EXERCISE INSTRUCTIONS.
For this exercise, set down all the records exactly as given.

MATERIAL PROVIDED.
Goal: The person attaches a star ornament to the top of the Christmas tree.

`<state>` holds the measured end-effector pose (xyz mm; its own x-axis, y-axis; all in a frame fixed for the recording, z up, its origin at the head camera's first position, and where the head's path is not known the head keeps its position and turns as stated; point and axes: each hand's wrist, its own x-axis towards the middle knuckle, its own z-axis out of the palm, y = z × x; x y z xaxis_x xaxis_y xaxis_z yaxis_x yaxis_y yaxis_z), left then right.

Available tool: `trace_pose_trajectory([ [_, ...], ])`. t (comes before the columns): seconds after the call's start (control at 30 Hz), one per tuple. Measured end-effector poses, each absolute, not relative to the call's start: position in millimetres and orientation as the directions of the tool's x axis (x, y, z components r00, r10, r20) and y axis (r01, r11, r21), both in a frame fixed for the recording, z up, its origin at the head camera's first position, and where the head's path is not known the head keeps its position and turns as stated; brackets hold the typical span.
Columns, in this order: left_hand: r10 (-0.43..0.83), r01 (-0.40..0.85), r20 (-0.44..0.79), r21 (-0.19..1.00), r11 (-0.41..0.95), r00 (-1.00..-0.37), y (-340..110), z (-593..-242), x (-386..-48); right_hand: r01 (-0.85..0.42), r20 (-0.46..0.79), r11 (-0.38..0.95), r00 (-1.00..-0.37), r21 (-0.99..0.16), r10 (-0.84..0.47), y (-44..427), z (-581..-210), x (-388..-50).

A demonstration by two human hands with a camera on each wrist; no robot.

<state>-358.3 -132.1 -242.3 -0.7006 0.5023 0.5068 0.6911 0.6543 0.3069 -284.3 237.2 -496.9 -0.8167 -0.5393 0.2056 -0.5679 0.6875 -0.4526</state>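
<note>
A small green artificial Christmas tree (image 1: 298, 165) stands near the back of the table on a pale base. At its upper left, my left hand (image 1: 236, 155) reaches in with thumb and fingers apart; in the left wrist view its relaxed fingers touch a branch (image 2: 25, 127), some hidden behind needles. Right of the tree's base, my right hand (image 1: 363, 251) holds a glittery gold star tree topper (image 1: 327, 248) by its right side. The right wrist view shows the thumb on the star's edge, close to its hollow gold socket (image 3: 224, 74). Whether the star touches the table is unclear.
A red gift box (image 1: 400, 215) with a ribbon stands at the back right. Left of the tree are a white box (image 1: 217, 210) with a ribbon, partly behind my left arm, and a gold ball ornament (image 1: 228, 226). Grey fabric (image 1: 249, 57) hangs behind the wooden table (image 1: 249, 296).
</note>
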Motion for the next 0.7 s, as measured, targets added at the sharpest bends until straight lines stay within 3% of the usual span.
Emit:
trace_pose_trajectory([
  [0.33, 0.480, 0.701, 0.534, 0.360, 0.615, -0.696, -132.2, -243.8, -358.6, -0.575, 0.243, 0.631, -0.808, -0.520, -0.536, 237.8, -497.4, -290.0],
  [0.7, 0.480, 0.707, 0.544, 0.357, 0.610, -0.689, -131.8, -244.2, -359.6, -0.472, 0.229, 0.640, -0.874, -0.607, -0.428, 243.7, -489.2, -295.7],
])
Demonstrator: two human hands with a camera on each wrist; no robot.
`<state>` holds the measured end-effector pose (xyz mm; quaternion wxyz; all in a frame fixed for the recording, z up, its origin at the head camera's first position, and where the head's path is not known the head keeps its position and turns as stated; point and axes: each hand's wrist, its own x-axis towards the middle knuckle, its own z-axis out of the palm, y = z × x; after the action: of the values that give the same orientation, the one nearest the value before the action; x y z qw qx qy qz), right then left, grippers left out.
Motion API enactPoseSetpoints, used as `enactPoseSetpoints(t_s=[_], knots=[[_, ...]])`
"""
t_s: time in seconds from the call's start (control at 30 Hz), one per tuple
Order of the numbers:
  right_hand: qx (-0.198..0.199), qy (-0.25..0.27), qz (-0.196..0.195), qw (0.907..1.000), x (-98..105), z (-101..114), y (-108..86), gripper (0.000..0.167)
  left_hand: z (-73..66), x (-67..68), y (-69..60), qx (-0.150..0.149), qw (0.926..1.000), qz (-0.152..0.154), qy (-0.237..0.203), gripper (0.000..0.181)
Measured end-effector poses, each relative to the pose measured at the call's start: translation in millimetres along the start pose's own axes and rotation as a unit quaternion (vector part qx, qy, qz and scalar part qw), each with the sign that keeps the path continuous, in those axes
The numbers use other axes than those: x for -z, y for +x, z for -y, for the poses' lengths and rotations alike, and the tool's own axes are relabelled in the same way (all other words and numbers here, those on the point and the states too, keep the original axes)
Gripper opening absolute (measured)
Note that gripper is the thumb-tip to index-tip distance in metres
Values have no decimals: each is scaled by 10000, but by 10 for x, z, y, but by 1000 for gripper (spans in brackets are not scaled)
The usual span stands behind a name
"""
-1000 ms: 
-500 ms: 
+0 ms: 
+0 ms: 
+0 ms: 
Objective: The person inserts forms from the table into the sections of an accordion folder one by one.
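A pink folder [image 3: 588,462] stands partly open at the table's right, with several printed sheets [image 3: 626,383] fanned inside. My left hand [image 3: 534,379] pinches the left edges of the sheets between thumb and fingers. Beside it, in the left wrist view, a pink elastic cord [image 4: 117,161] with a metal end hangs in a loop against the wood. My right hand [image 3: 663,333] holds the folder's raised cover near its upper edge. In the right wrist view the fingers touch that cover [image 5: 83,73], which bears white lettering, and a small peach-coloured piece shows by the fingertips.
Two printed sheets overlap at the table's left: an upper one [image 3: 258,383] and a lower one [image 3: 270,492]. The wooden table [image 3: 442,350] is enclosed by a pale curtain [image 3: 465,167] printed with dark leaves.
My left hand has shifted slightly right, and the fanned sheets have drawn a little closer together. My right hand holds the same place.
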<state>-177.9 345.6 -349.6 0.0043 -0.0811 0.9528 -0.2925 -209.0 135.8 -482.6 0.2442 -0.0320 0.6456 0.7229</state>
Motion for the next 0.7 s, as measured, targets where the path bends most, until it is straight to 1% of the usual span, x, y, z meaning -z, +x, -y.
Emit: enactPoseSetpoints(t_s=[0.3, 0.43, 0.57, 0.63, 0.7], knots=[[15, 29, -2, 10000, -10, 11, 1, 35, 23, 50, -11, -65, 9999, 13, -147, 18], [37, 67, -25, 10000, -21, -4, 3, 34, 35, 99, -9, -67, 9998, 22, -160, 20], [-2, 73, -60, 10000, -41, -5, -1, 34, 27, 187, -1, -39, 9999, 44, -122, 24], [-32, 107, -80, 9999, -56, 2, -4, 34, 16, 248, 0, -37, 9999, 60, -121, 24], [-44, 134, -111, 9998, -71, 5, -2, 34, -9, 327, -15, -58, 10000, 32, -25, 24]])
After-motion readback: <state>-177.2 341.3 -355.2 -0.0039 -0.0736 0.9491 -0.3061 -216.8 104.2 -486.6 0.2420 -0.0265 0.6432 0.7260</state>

PROBLEM SOLUTION.
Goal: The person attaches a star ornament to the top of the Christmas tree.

`<state>` holds the measured end-effector pose (xyz mm; its own x-axis, y-axis; all in a frame fixed for the recording, z up, its origin at the head camera's first position, and where the head's path is not known the head keeps its position and turns as stated; point and axes: each hand's wrist, its own x-axis towards the middle knuckle, its own z-axis out of the palm, y = z × x; x y z xaxis_x xaxis_y xaxis_z yaxis_x yaxis_y yaxis_z), left then right.

Available tool: `trace_pose_trajectory([ [_, ...], ])`. t (comes before the columns): seconds after the call's start (control at 30 Hz), one per tuple. Measured end-effector poses, each absolute, not relative to the call's start: position in millimetres and orientation as the directions of the tool's x axis (x, y, z components r00, r10, r20) and y axis (r01, r11, r21), both in a frame fixed for the recording, z up, its origin at the head camera's first position, and where the head's path is not known the head keeps its position and turns as stated; brackets hold the typical span.
Columns, in this order: left_hand: r10 (-0.43..0.83), r01 (-0.40..0.85), r20 (-0.44..0.79), r21 (-0.19..1.00), r11 (-0.41..0.95), r00 (-1.00..-0.37), y (-340..110), z (-593..-242), x (-386..-48); right_hand: r01 (-0.85..0.42), r20 (-0.46..0.79), r11 (-0.38..0.95), r00 (-1.00..-0.37), r21 (-0.99..0.16), r10 (-0.84..0.47), y (-44..427), z (-581..-210), x (-388..-50).

A demonstration by two human hands with a camera on each wrist; no robot.

<state>-358.3 -132.1 -242.3 -0.7006 0.5023 0.5068 0.6911 0.6543 0.3069 -284.3 237.2 -496.9 -0.8167 -0.5393 0.2056 -0.5679 0.6875 -0.4526</state>
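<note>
A small green artificial Christmas tree (image 1: 298, 165) stands near the back of the table on a pale base. At its upper left, my left hand (image 1: 236, 155) reaches in with thumb and fingers apart; in the left wrist view its relaxed fingers touch a branch (image 2: 25, 127), some hidden behind needles. Right of the tree's base, my right hand (image 1: 363, 251) holds a glittery gold star tree topper (image 1: 327, 248) by its right side. The right wrist view shows the thumb on the star's edge, close to its hollow gold socket (image 3: 224, 74). Whether the star touches the table is unclear.
A red gift box (image 1: 400, 215) with a ribbon stands at the back right. Left of the tree are a white box (image 1: 217, 210) with a ribbon, partly behind my left arm, and a gold ball ornament (image 1: 228, 226). Grey fabric (image 1: 249, 57) hangs behind the wooden table (image 1: 249, 296).
</note>
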Motion for the next 0.7 s, as measured, targets added at the sharpest bends until straight lines stay within 3% of the usual span.
Emit:
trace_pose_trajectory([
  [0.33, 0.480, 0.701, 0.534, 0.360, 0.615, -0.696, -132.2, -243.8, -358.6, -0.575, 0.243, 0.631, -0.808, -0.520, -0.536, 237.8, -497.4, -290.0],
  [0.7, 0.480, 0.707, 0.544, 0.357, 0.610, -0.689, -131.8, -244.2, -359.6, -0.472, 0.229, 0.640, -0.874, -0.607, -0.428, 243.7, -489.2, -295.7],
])
Demonstrator: two human hands with a camera on each wrist; no robot.
`<state>` holds the measured end-effector pose (xyz mm; quaternion wxyz; all in a frame fixed for the recording, z up, its origin at the head camera's first position, and where the head's path is not known the head keeps its position and turns as stated; point and axes: each hand's wrist, its own x-axis towards the middle knuckle, its own z-axis out of the palm, y = z × x; after the action: of the values that give the same orientation, the one nearest the value before the action; x y z qw qx qy qz), right then left, grippers left out.
Motion API enactPoseSetpoints, used as `enactPoseSetpoints(t_s=[_], knots=[[_, ...]])`
"""
t_s: time in seconds from the call's start (control at 30 Hz), one per tuple
Order of the numbers:
  right_hand: qx (-0.198..0.199), qy (-0.25..0.27), qz (-0.196..0.195), qw (0.907..1.000), x (-98..105), z (-101..114), y (-108..86), gripper (0.000..0.167)
  left_hand: z (-73..66), x (-67..68), y (-69..60), qx (-0.150..0.149), qw (0.926..1.000), qz (-0.152..0.154), qy (-0.237..0.203), gripper (0.000..0.181)
Measured end-effector poses, each relative to the pose measured at the call's start: translation in millimetres along the start pose's own axes and rotation as a unit quaternion (vector part qx, qy, qz and scalar part qw), each with the sign that keeps the path continuous, in those axes
The numbers use other axes than those: x for -z, y for +x, z for -y, for the poses' lengths and rotations alike, and the tool's own axes are relabelled in the same way (all other words and numbers here, those on the point and the states too, keep the original axes)
Gripper opening absolute (measured)
Note that gripper is the thumb-tip to index-tip distance in metres
Values have no decimals: each is scaled by 10000, but by 10 for x, z, y, but by 1000 for gripper (spans in brackets are not scaled)
The usual span stands behind a name
"""
-1000 ms: 
-500 ms: 
+0 ms: 
+0 ms: 
+0 ms: 
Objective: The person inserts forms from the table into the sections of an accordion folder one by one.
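A pink folder [image 3: 588,462] stands partly open at the table's right, with several printed sheets [image 3: 626,383] fanned inside. My left hand [image 3: 534,379] pinches the left edges of the sheets between thumb and fingers. Beside it, in the left wrist view, a pink elastic cord [image 4: 117,161] with a metal end hangs in a loop against the wood. My right hand [image 3: 663,333] holds the folder's raised cover near its upper edge. In the right wrist view the fingers touch that cover [image 5: 83,73], which bears white lettering, and a small peach-coloured piece shows by the fingertips.
Two printed sheets overlap at the table's left: an upper one [image 3: 258,383] and a lower one [image 3: 270,492]. The wooden table [image 3: 442,350] is enclosed by a pale curtain [image 3: 465,167] printed with dark leaves.
My left hand has shifted slightly right, and the fanned sheets have drawn a little closer together. My right hand holds the same place.
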<state>-177.9 345.6 -349.6 0.0043 -0.0811 0.9528 -0.2925 -209.0 135.8 -482.6 0.2442 -0.0320 0.6456 0.7229</state>
Motion for the next 0.7 s, as measured, targets where the path bends most, until it is straight to 1% of the usual span, x, y, z meaning -z, +x, -y.
Emit: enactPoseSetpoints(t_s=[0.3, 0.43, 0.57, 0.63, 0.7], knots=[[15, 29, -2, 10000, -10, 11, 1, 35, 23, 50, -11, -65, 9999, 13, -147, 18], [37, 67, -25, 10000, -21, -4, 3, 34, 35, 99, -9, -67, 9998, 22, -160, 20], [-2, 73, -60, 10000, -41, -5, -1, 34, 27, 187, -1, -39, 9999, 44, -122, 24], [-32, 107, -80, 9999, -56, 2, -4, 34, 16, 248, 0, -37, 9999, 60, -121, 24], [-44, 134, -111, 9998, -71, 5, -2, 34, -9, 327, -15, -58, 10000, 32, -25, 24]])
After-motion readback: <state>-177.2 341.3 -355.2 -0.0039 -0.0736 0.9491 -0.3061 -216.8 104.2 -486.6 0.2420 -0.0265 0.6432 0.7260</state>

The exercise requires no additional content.